Model Overview
ytu-ce-cosmos/Turkish-Gemma-4b-T1-Scout is a 4.3 billion parameter Gemma-based model specifically engineered as a Turkish web-search agent. Developed by the COSMOS AI Research Group, this model is designed for complex information retrieval tasks in Turkish, focusing on reducing hallucinations for questions requiring current, rare, or multi-step factual lookups.
Key Capabilities
- Agentic Interaction: Trained for "reasoning + acting" behavior, enabling it to generate intermediate tool calls and synthesize final answers.
- Tool-Augmented Reasoning: Utilizes explicit tool-use formatting and a custom vLLM tool parser to integrate external search and browsing tools.
- Turkish Language Focus: Optimized for the Turkish language and web ecosystem, trained with a multi-stage SFT + GRPO pipeline using trajectory-style supervision.

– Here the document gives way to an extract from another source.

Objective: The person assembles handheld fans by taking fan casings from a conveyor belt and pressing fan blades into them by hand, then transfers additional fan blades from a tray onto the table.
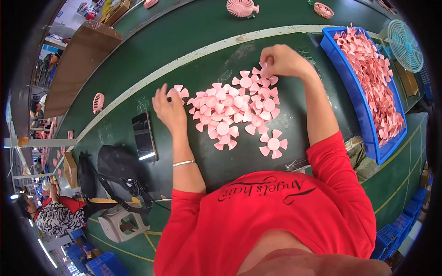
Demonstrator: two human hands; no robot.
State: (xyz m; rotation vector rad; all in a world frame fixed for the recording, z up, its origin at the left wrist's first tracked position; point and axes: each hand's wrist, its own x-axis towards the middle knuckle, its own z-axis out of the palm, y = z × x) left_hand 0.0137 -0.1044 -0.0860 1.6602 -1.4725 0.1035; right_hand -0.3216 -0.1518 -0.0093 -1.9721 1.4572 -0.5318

- Hallucination Reduction: Aims to provide evidence-grounded answers by combining synthetic trajectory generation, SFT, and GRPO-based reinforcement learning.
Training and Evaluation
The model's training involved approximately 300,000 synthetic reasoning prompts and 1,463 filtered synthetic web-search prompts. It was evaluated on a Turkish Web Search Benchmark comprising 70 human-written questions categorized by difficulty (Easy, Medium, Hard). The 4B model achieved 71.43% correctness on this benchmark, significantly outperforming base Gemma models.
Intended Use Cases
- Turkish web-search assistants
- Tool-using research agents
- Retrieval-augmented conversational systems
- Academic or open-source agent experiments
Important Notes
This model is not a complete production system; it requires an external search/browsing backend, tool schemas, and execution logic. It supports <think> and <tool_call> tags, necessitating an agent runtime for full functionality. The repository includes a custom chat template (cosmos_chat_template.jinja) and a vLLM tool parser (cosmos_gemma_tool_parser.py).